Massive supernova visible millions of light years from Earth
California observatory spots dying star 10,000 times brighter than the sun before explosion in a spiral galaxy 160m light years from constellation of Pegasus
Astronomers have captured the early death throes of a massive star that was torn apart in a violent explosion in a galaxy far from Earth.
The star was already 10,000 times brighter than the sun when it collapsed in a supernova that made it shine so intensely it was visible from modern telescopes in orbit and on the ground.
Using an observatory on Palomar Mountain near San Diego, California, scientists spotted the brilliant flash of the explosion within three hours of it reaching Earth. They immediately alerted other telescope operators who swiftly turned their instruments on the stellar wreckage.
Thought to be a red supergiant more than 10 times the mass of the sun and several hundred times larger, the star detonated in a spiral galaxy named NGC7610 which sits 160m light years away in the constellation of Pegasus.
It is the first time that astronomers have measured light from a supernova in its infancy, a feat that Norbert Langer, an astrophysicist at the University of Bonn who was not involved in the study, called “a remarkable achievement”.
Measurements of the dying star show that it was shrouded in a 10bn-km-thick cloud of gas which formed when material equivalent to a thousand Earths blasted from the surface in the final year of the star’s lifetime.
“Until several years ago, catching a supernova a week after the explosion was regarded as early,” said Ofer Yaron, an astrophysicist who worked on the data at the Weizmann Institute of Science in Israel. “This is not the case any more.”

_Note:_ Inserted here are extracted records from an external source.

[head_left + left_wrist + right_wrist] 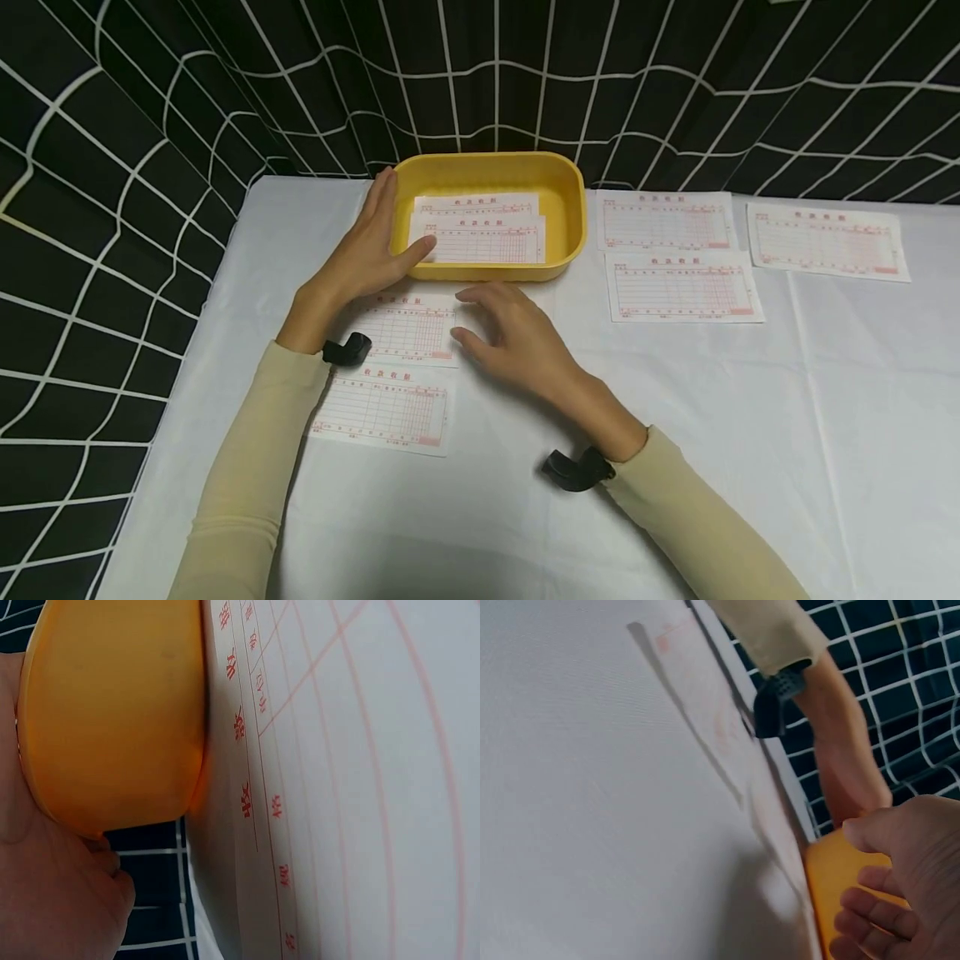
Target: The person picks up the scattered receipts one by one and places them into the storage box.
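Sleeves: beige left sleeve (240,467) and right sleeve (697,500), lowest in the head view, over the near part of the white surface (450,533).
Yellow basin: (487,175) at the surface's far edge, nearer the far left corner than the far right.
Left hand: (360,262) holds the basin's left end, fingers along the outer wall, thumb over the near rim.
Right hand: (517,333) holds nothing visible; thumb and fingers moderately parted, just off the basin's near side.
Slips inside: upper slip (483,203) and lower slip (480,242), overlapping, printed faces up.
Slips toward left edge: front slip (405,329) just before the basin, nearer slip (386,408) below it.
Slips along far edge, right of basin: back slip (663,221), middle slip (682,287) next to it, outermost slip (828,240) toward the far right corner.
Progress, judged: partial; two slips visibly contained, five outside, the nearest pair apparently next for attention.
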Available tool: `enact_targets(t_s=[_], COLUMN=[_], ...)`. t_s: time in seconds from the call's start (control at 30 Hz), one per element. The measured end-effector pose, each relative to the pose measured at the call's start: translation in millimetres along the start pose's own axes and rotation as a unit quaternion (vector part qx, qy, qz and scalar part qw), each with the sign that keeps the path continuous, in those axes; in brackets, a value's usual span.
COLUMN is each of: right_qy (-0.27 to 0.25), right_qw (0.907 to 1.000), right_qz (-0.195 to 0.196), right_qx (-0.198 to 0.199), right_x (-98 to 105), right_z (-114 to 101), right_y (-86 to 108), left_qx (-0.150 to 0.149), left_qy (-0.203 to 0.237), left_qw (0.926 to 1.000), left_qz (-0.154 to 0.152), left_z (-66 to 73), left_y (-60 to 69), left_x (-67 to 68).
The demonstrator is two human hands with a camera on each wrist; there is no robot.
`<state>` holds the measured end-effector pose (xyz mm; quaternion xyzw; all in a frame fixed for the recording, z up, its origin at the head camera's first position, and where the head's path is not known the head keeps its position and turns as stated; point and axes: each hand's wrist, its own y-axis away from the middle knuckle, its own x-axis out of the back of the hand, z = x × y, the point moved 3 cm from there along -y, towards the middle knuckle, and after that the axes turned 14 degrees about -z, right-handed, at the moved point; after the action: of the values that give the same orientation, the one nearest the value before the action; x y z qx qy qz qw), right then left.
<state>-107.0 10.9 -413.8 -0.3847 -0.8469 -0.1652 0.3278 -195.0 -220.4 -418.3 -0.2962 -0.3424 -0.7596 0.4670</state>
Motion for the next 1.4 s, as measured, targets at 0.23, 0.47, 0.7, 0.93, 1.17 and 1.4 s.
enact_targets(t_s=[0.23, 0.47, 0.7, 0.93, 1.17, 1.4], right_qy=[0.037, 0.08, 0.116, 0.112, 0.12, 0.132], right_qw=[0.9989, 0.9952, 0.9926, 0.9934, 0.9922, 0.9908], right_qz=[-0.028, -0.045, -0.022, -0.005, 0.008, 0.008], right_qx=[-0.012, -0.036, -0.028, -0.025, -0.033, -0.03], right_x=[-17.9, -34.7, -41.6, -40.0, -37.9, -37.1], right_z=[-3.4, -4.1, -2.9, -1.7, -2.2, -1.9], right_y=[-4.6, -4.1, -0.8, -2.7, -4.4, -5.2], left_qx=[-0.001, -0.002, 0.005, 0.002, -0.003, -0.004], left_qy=[-0.002, 0.0, -0.003, -0.002, -0.001, 0.009], left_qw=[1.0, 1.0, 0.9999, 1.0, 1.0, 0.9999], left_qz=[0.0, -0.002, -0.009, -0.006, 0.001, 0.004], left_z=[0.8, 2.0, 2.3, 1.2, 0.1, 1.5], left_y=[-0.2, 0.5, -0.7, -0.1, 1.7, -0.1], left_x=[-1.0, -2.7, -3.8, -3.8, -1.3, -0.7])
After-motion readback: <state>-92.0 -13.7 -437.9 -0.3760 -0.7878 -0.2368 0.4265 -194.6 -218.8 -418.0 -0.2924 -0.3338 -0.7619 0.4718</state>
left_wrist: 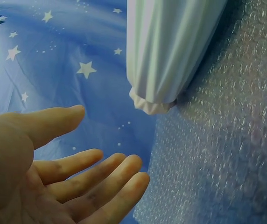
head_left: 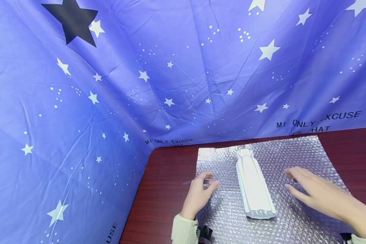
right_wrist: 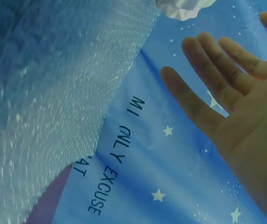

The first flicker from the stellar explosion was detected on 6 October 2013 by the Intermediate Palomar Transient Factory (iPTF). On seeing the flash, researchers sent an alert to other astronomers to take what recordings they could. One scientist, Dan Perley, used the Keck telescope in Hawaii to analyse light coming from the supernova within six hours of the explosion. Other telescopes joined in, as did Nasa’s Swift satellite, which captured x-rays and UV light from the event.
The data reveal that the explosion probably came from a red supergiant surrounded by a shell of material which had been ejected from the star over a few hundred days at 100km per second. When the star exploded this shell would have been obliterated as several suns’ worth of matter, including all of the elements forged in the star’s core, blasted outwards at 10,000km (6,200 miles) per second.
The observations, reported in Nature Physics, have handed astronomers their best view yet of the most violent events in the universe. In the future, they hope to capture supernova at even earlier stages, within an hour or less of the explosions happening.
Astronomers expect one star, on average, to explode in a galaxy every 100 years. But the most recent supernova observed in the Milky Way was spotted in 1604 by Johannes Kepler. Unless stars have been exploding on the far side of the Milky Way – where the light would be swamped by other stars – we are long overdue a supernova in our cosmic neighbourhood. That would be a boon for astronomers, if unsettling for the rest of us. “If you ask swimmers in the sea, they don’t want to see sharks. But if you ask divers, that’s all they want to see. It’s the same thing. We all hope there will be a supernova in the Milky Way soon,” said Yaron. “As long as it’s not too near.”